Documented debt — Qwen3-30B-A3B --sequential

Validated by construction, not executed. The original frozen-seq-dim view crash is eliminated by re-tracing (graph carries {mul,s0,s1}, 0 frozen views), and correctness is established via compiled mode (same graph, "Paris.") plus the SymbolicShapeResolver shared by both paths. The op-by-op sequential oracle was not run to completion on 30B (≈115k ops × per-op dispatch is impractically slow).

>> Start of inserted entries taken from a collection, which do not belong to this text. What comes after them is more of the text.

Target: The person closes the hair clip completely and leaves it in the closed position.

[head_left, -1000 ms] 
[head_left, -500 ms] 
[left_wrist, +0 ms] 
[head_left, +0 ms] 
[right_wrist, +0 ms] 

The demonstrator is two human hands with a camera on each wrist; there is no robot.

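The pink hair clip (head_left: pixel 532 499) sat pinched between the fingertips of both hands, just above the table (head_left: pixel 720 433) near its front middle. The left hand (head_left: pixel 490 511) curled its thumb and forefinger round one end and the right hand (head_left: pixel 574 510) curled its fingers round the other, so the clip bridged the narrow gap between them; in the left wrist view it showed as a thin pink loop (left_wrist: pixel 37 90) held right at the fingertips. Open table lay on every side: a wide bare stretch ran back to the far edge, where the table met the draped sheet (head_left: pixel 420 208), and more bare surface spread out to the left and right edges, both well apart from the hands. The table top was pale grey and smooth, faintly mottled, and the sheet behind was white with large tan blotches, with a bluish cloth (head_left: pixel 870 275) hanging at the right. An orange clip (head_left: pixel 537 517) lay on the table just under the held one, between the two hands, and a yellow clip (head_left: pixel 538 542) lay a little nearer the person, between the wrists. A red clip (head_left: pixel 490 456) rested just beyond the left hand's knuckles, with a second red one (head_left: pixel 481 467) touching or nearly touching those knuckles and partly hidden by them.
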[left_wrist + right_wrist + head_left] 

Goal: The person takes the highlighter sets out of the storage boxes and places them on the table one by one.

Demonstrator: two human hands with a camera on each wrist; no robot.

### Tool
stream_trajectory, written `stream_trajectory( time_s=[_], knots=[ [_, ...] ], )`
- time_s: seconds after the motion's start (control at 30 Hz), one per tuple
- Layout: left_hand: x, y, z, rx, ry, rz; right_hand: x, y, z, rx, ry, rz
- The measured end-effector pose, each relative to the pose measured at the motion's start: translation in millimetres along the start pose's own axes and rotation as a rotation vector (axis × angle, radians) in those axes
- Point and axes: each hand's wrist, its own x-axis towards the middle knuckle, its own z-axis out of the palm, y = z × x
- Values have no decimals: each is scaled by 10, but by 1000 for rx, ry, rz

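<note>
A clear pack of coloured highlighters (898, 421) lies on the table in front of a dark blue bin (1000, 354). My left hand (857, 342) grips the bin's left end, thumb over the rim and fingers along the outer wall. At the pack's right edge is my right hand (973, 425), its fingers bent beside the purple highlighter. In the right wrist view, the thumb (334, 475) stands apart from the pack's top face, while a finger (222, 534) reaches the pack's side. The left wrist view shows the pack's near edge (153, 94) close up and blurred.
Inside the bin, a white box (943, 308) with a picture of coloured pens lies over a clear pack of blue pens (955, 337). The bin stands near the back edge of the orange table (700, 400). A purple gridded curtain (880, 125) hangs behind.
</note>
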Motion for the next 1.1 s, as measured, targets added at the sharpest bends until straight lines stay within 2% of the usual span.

This is honest debt — not counted as a 4/4 pass. Qwen3 ships/validated in compiled. The other four matrix models are 4/4.

Install

pip install torch --index-url https://download.pytorch.org/whl/cu121
pip install neurobrix

Full details: CHANGELOG.md. Model licenses are each vendor's own (engine is Apache-2.0; it carries no model-license machinery).